=== DATA PROVIDED ===
------
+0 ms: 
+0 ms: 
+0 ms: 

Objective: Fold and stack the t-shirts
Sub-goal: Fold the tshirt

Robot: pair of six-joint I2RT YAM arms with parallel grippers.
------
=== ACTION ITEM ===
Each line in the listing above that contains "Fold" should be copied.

=== RESULT ===
Objective: Fold and stack the t-shirts
Sub-goal: Fold the tshirt

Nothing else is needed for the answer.